Roberts legte grußlos auf.

Es half nichts. Er würde diesen Kraut beschatten müssen. Aus der Sanchez war ja nichts rauszuholen. Wahrscheinlich fickte sie den alten Sack auch noch.

„Kommst Du Jack? Jeopardy fängt gleich an. Und bring mir doch noch eine Tüte Popcorn mit.“

O’Mara schlug mit der Faust gegen die Kühlschranktür. Was für ein Scheißleben. Dann nahm er eine Tüte Popcorn und eine Tüte Chips aus dem Hängeschrank und ging zurück ins Wohnzimmer.

Jeopardy hatte gerade angefangen.

***

Es war inzwischen halb drei Uhr morgens. Ich hatte mir noch einen generösen Schluck Malt eingeschenkt und gegen meine Gewohnheit eine fünfte Zigarre geraucht – aber von diesen Exzessen abgesehen auch ein bisschen was Nützliches getan.

Ich hatte die Negative der letzten drei Monate noch einmal durchgesehen und alle Fehlbelichtungen und Doubletten durchgestrichen. Die verbleibenden Bilder hatte ich endlich digitalisiert. Davor hatte ich mich seit Monaten gedrückt. Die Arbeit mit dem Negativscanner gehörte nicht zu meinen Lieblingsjobs, war aber leider notwendig. Ich beschloss, mich in der kommenden Zeit Zug um Zug durch meine Negativordner zu wühlen, von den neueren Aufnahmen zurück zu den älteren.
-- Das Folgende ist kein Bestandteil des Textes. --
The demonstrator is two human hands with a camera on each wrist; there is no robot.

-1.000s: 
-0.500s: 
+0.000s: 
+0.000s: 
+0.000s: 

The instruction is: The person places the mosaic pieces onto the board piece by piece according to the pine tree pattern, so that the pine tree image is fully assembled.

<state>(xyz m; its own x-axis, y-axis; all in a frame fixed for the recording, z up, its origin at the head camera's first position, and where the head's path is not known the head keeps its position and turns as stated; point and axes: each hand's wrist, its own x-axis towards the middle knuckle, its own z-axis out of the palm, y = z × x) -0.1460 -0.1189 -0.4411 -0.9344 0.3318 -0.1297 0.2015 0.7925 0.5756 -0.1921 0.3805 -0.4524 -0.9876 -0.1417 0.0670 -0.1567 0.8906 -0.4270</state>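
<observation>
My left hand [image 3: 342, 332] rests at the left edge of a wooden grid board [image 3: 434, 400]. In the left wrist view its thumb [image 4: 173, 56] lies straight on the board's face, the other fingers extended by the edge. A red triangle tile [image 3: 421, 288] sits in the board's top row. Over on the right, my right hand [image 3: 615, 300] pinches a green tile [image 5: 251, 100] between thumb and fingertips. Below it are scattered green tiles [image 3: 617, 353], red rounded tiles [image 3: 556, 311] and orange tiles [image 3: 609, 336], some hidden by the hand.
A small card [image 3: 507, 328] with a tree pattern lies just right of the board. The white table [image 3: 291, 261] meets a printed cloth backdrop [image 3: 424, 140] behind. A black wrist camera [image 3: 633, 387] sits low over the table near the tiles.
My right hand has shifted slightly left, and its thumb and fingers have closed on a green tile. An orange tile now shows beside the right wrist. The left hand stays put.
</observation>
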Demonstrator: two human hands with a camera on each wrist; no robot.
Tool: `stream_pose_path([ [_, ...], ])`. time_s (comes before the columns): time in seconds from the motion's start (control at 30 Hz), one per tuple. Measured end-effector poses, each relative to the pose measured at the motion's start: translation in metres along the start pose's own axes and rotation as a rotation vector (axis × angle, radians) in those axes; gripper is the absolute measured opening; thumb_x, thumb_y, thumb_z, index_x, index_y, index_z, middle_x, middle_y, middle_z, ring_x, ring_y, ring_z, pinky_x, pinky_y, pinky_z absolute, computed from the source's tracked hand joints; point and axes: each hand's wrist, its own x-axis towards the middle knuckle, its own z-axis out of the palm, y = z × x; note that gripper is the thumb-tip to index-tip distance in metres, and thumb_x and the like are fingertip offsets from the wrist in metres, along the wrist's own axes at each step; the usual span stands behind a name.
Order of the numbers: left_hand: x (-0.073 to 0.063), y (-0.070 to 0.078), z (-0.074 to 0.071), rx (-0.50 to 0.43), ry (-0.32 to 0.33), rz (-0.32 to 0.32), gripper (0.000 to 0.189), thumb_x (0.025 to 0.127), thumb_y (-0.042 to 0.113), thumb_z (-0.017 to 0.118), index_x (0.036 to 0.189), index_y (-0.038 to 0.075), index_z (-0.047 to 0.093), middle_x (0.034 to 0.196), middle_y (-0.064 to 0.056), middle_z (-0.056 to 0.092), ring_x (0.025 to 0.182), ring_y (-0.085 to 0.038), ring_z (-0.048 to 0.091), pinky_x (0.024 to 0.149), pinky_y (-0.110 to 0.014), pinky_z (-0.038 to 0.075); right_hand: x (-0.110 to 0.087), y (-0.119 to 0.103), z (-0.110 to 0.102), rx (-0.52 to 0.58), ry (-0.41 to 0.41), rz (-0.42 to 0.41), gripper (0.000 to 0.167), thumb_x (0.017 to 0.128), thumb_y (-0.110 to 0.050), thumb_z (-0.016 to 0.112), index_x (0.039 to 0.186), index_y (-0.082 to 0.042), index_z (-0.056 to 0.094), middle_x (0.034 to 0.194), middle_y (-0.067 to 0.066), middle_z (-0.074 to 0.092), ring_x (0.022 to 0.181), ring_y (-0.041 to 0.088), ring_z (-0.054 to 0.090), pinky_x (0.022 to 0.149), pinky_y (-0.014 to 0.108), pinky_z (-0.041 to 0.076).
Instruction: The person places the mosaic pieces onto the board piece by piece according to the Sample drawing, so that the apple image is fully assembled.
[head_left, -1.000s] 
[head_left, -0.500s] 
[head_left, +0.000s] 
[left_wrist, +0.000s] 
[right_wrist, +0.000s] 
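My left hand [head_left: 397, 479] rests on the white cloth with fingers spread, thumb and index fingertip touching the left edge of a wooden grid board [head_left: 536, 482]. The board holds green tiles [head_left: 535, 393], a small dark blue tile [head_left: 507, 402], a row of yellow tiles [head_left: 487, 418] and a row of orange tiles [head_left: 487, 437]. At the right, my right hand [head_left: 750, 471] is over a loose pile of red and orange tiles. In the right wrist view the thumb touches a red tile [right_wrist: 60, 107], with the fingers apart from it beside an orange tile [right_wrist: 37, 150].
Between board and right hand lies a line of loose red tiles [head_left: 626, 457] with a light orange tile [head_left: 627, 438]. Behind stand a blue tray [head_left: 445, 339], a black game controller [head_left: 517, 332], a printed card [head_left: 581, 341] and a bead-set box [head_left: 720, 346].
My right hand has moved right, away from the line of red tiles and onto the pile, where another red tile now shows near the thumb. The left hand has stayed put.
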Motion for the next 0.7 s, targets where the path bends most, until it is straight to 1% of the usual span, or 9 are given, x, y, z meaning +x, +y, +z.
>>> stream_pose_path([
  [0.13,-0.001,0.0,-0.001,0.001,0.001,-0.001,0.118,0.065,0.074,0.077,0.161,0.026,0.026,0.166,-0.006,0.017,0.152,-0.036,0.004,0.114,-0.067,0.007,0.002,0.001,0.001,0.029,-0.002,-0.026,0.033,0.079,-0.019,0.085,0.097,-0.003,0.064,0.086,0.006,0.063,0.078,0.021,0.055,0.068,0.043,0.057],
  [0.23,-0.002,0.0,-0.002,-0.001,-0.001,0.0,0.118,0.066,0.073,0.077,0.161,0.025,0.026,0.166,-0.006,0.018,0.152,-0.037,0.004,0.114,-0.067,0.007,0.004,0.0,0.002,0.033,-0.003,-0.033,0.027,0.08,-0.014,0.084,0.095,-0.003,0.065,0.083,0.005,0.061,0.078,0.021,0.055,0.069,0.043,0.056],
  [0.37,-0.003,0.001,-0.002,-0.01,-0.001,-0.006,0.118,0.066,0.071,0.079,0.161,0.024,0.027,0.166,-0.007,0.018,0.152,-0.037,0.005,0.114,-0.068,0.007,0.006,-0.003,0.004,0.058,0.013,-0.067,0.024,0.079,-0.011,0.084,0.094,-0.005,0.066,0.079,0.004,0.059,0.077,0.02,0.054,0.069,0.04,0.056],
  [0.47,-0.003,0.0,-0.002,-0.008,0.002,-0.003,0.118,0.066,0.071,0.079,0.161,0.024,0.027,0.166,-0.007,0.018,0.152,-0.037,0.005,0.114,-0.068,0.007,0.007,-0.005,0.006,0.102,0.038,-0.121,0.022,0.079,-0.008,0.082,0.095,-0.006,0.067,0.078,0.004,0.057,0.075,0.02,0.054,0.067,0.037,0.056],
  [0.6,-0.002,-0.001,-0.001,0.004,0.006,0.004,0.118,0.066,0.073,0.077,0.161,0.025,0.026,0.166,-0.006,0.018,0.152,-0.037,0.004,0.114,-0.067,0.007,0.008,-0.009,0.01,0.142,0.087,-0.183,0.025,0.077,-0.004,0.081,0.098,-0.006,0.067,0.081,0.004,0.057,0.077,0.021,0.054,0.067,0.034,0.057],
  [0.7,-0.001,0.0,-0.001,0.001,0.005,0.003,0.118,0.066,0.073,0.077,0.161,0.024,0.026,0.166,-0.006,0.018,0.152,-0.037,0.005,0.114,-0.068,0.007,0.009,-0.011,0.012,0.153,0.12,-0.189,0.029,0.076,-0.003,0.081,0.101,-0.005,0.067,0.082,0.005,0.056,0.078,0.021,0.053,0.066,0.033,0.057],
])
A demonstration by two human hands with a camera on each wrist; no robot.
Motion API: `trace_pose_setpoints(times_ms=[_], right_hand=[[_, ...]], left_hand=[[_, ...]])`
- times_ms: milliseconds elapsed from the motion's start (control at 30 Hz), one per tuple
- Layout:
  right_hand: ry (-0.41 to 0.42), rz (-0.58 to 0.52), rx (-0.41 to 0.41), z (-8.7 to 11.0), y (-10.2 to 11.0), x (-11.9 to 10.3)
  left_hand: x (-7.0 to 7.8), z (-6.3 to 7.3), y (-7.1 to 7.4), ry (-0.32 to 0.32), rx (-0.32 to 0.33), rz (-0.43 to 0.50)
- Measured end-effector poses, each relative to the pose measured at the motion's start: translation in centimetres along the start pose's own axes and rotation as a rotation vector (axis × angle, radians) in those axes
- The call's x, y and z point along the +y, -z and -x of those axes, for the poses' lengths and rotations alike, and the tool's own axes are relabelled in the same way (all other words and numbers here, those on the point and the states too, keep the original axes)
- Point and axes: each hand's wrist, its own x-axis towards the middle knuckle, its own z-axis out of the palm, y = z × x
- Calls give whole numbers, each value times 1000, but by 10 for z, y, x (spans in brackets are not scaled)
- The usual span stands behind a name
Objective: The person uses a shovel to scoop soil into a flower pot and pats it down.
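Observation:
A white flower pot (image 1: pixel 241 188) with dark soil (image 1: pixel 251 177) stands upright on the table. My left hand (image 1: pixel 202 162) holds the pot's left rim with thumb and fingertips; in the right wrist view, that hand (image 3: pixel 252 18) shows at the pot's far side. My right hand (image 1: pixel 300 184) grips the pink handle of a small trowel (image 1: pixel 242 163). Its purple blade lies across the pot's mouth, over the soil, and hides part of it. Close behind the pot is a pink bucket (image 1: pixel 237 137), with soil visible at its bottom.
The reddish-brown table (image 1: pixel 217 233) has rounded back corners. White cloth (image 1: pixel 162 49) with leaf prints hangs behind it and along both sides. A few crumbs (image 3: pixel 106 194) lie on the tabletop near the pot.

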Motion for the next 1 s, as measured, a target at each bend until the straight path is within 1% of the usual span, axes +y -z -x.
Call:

Erstens brauchte ich die Scans ohnehin zur Archivierung und als Backup, zweitens dienten sie als Entscheidungshilfe, welche Fotos würdig waren, in der Dunkelkammer ausgearbeitet zu werden und drittens dachte ich, angesichts der regen Nachfrage aus Mafiakreisen nach meinen Bildern wäre es praktisch, diese auch per Mail versenden zu können. Ich kopierte alle Scans zusätzlich auf einen Speicherstick, den ich bei Tim und Tyler deponieren würde – falls ich demnächst so alt oder so betrunken – oder so alt und so betrunken – sein würde, dass ich mit einer Zigarre im Mund auf dem Bett einschlafen und das Haus abfackeln würde.

Ich schob den letzten Negativstreifen zurück in seine Pergamintasche, drehte dem Scanner den Saft ab und fuhr den Mac runter.

Um zehn nach drei kroch ich in die Federn. Das kurze Gespräch mit Hannah beschäftigte mich noch ein paar Minuten, dann aber siegte gottseidank die Müdigkeit.